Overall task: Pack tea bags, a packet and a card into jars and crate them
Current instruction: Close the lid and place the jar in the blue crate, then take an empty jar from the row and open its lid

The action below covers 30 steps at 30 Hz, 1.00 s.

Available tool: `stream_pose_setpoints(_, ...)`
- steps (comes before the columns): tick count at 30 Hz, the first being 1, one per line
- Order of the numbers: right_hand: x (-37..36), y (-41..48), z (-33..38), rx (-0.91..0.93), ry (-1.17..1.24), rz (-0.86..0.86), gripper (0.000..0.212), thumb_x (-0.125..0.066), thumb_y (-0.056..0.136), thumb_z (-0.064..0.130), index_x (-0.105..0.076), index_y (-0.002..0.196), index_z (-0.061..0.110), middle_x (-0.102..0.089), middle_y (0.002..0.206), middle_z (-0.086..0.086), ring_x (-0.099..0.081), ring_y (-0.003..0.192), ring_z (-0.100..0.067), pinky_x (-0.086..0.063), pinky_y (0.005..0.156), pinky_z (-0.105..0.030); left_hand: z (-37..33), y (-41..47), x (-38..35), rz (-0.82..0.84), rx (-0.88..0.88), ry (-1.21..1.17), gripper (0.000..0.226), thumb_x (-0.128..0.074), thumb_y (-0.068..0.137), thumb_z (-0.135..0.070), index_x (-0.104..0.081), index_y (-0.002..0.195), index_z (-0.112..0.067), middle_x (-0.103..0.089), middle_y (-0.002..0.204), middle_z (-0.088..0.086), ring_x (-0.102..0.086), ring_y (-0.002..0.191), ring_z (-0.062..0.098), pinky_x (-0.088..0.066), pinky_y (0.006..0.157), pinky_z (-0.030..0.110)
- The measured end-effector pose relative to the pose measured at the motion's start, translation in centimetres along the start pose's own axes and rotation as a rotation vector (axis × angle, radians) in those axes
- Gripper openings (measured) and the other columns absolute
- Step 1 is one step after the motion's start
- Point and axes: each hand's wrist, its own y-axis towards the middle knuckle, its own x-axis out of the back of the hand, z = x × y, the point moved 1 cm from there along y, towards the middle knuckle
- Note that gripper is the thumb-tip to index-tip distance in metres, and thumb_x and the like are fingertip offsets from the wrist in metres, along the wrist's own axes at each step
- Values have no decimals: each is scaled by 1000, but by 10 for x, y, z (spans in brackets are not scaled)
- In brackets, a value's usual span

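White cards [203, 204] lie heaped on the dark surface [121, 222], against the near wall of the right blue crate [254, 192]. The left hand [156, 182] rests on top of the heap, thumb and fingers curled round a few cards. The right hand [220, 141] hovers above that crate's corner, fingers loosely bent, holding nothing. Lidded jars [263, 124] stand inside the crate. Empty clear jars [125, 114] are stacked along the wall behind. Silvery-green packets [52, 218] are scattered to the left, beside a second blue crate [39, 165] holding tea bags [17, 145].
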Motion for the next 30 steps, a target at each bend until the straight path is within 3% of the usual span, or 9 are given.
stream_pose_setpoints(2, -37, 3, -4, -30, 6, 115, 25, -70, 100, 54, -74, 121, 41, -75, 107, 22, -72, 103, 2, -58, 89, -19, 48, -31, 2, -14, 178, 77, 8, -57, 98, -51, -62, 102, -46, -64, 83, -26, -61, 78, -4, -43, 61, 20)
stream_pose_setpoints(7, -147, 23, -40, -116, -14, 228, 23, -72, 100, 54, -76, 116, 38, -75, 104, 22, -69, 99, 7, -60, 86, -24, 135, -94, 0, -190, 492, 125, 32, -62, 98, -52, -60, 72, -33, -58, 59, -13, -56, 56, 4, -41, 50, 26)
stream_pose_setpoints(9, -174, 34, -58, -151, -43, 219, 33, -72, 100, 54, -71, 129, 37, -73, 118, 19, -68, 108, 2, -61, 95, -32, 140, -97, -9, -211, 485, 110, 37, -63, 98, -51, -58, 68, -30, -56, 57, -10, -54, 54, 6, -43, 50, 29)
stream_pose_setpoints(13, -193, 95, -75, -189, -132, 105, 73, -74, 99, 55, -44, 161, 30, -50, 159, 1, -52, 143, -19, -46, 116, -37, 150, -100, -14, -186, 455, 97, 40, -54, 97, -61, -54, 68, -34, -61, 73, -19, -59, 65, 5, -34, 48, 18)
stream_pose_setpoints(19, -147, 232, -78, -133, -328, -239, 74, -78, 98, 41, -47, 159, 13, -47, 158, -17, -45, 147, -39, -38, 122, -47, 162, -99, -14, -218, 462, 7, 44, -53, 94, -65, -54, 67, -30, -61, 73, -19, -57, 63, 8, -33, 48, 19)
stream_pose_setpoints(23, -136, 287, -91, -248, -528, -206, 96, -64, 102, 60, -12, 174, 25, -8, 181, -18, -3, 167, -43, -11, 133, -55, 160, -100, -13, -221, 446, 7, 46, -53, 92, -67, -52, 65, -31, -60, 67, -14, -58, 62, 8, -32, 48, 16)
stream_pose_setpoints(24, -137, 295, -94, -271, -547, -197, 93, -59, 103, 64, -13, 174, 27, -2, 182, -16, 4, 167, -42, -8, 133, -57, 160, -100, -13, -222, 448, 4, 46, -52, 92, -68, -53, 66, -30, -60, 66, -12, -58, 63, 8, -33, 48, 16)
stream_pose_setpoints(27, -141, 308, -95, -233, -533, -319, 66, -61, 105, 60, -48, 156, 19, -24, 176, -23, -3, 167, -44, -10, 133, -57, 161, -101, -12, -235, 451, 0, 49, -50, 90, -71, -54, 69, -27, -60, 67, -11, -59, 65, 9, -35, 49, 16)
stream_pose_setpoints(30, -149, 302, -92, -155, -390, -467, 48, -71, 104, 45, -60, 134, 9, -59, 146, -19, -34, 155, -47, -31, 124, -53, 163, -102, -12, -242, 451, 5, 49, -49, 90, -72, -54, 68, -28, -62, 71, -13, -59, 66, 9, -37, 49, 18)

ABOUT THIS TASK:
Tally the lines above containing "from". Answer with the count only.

EXPECTED ANSWER:
3